Es war sicherlich gerade bei den Auswärtsfahrten in den Jahren der zweiten Liga auch die Atmosphäre des Überschaubaren, die das Ganze damals so speziell machte. Die Tatsache, dass FRISCH AUF! zwar in Dörfern gastierte bei Auswärtsspielen, FRISCH AUF! aber häufig mehr Fans mitbrachte als heute die großen Vereine in der Handball-Bundesliga, wenn sie in Göppingen spielen. FRISCH AUF! war in diesen Jahren noch weit mehr ein kleiner Mikrokosmos als er es heute vielleicht immer noch ist. Und am Ende war für mich in diesen Tagen der gefühlte Anteil jedes einzelnen an FRISCH AUF! ein ungleich höherer als dies heute der Fall ist. Gleichzeitig war die Identifikation der Spieler, die damals vielfach noch aus der Region stammten, eine andere. Aber waren es bessere oder schlechtere Zeiten? Keine Frage – hätte mir damals einer die Geschichte von FRISCH AUF! in den nächsten 20 Jahren erzählt, ich hätte sie ihm wohl kaum geglaubt. Der Aufstieg 2001 in die erste Liga, regelmäßige Live-Übertragungen im TV, der zweimalige Europapokal-Gewinn, der Ausbau der Hohenstaufenhalle mit einem Zuschauerschnitt von fast 5.000 Besuchern – all das war damals maximal als wilde Fantasie zu späterer Stunde nach einigen Gläsern Bier vorstellbar.

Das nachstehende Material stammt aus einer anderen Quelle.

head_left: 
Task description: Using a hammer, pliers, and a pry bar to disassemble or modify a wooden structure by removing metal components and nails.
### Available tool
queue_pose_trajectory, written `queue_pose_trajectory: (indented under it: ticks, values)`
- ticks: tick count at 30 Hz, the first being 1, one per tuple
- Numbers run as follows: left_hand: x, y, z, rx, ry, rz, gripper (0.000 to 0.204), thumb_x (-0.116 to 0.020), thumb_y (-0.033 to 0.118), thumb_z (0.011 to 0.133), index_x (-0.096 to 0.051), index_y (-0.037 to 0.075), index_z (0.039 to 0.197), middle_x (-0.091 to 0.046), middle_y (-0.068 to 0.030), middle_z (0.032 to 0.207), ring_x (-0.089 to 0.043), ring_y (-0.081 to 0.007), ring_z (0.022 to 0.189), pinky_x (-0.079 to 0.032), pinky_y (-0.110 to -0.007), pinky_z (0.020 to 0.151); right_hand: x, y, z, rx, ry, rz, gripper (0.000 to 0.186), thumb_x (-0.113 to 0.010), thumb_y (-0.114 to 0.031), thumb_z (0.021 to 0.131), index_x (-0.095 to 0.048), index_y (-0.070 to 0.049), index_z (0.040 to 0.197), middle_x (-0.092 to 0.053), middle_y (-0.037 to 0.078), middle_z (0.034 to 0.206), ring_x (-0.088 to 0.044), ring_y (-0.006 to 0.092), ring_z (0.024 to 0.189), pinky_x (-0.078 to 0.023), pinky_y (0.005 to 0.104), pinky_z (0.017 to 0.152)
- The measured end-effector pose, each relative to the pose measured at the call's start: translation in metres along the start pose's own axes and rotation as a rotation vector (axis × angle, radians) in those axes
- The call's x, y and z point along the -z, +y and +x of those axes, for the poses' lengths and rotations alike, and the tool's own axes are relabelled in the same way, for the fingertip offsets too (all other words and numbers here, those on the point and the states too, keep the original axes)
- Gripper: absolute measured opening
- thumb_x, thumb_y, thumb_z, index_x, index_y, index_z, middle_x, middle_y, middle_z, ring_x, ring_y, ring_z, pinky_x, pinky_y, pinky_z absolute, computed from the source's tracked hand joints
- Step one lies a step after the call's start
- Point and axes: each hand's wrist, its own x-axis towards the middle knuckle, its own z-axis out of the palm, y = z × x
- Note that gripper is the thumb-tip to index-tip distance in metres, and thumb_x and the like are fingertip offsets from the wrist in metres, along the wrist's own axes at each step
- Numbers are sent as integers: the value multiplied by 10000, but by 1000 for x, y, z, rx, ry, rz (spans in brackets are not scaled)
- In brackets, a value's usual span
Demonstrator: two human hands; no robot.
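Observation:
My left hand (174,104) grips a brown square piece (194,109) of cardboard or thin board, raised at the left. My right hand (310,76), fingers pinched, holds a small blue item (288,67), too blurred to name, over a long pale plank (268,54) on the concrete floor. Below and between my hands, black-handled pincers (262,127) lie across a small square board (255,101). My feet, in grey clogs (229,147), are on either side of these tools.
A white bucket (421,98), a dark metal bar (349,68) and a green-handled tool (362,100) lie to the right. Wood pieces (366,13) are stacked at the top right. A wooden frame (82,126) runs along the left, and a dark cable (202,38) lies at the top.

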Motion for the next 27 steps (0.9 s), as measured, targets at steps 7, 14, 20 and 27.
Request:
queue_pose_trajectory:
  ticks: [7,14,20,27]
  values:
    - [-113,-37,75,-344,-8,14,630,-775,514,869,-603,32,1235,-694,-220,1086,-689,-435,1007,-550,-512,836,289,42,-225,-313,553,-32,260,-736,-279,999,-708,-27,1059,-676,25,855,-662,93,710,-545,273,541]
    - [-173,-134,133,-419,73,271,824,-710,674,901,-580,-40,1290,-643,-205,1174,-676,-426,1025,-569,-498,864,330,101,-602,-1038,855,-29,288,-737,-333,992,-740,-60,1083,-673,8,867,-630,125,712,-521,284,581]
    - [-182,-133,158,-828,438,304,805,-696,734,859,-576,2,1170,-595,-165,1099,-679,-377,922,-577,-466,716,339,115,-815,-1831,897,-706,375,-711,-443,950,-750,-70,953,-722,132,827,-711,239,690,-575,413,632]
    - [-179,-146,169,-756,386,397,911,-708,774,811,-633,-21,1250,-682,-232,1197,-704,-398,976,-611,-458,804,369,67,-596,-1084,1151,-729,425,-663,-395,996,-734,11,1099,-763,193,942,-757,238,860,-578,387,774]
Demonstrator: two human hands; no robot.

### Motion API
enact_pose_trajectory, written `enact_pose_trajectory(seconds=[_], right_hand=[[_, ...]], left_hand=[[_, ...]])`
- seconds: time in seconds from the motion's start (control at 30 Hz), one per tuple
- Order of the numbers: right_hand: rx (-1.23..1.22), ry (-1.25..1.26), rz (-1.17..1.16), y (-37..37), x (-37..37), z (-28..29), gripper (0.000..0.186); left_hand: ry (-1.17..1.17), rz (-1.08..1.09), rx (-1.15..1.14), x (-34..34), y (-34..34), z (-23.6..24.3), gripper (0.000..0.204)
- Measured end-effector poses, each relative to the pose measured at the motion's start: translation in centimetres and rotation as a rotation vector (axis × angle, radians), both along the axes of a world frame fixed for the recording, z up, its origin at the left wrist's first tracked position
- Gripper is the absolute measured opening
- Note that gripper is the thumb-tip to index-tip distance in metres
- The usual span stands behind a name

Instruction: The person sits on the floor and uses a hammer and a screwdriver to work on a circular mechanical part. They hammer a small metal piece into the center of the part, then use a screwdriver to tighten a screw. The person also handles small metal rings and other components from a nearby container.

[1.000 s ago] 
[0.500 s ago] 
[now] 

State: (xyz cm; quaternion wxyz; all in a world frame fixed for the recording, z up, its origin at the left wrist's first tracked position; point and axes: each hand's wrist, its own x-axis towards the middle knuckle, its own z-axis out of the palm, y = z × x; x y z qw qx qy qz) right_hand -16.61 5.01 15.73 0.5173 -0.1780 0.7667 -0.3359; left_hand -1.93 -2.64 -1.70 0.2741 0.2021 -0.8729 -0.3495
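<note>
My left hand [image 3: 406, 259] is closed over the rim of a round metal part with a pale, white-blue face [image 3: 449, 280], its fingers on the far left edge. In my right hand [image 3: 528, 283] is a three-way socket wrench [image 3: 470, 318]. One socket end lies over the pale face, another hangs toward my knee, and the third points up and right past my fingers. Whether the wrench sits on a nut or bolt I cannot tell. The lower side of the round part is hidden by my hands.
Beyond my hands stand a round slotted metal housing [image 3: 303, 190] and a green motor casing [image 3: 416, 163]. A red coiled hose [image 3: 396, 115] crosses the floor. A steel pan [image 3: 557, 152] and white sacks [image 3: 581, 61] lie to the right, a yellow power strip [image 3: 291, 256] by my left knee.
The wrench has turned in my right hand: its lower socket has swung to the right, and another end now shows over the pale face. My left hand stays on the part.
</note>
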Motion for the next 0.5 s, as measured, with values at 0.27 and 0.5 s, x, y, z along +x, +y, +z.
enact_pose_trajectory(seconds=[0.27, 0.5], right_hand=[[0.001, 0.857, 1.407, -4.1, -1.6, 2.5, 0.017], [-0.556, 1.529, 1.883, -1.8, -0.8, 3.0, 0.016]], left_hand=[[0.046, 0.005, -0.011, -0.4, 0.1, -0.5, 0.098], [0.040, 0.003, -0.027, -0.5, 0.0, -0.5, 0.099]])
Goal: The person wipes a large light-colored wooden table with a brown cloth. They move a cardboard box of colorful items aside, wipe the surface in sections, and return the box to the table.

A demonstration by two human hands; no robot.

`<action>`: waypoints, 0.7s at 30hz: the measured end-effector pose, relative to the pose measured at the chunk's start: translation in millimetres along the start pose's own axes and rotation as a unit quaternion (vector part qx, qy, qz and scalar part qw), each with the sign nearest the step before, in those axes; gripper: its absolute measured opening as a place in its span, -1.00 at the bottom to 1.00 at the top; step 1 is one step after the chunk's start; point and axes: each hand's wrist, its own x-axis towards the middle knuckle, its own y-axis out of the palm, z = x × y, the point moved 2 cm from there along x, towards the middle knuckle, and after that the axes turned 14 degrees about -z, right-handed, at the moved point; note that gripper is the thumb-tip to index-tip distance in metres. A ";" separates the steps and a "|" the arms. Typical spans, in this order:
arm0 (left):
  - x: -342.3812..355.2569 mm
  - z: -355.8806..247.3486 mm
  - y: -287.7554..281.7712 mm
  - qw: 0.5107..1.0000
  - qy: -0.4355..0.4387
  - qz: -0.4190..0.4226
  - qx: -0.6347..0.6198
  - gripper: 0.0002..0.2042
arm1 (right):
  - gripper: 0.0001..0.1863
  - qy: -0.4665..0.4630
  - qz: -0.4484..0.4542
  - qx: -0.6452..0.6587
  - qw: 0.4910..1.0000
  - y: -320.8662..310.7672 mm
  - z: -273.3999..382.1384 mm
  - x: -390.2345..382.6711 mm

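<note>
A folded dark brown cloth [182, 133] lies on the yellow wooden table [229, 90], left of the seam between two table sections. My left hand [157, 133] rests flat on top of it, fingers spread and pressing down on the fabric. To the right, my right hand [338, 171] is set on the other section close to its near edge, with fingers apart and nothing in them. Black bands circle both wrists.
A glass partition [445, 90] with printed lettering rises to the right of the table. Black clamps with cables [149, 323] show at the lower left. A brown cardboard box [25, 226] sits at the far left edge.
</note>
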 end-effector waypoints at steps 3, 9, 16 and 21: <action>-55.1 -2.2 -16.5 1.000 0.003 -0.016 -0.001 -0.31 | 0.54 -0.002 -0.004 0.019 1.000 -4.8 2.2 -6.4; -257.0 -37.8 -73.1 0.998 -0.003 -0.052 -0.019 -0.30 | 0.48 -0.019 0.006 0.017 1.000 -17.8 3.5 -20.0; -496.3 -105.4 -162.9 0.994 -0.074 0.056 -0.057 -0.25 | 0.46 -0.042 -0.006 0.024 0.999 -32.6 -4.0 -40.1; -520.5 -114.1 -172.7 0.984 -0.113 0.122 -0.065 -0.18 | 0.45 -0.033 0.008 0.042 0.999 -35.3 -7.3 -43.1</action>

Insofern ist es gerade aus damaliger Sicht Wahnsinn, heute diesen Kontrast zu damals erleben zu dürfen und gleichzeitig die Gewissheit zu haben, dass, im Gegensatz zu den teilweise vom Mäzenatentum finanzierten Vereinen der Bundesliga, FRISCH AUF! auch in der sportlichen Bedeutungslosigkeit immer ein großer Verein war – und bleibt. Was für mich bleibt aus dieser Zeit ist das Gefühl, in diesen Tagen ein aktiver Teil von FRISCH AUF! gewesen zu sein. In eher tristen Zeiten ohne Glanz und Gloria. Jedoch in Zeiten, aus denen einem mehr noch die kleinen Randgeschichten und Anekdoten in Erinnerung geblieben sind als die Spiele selbst.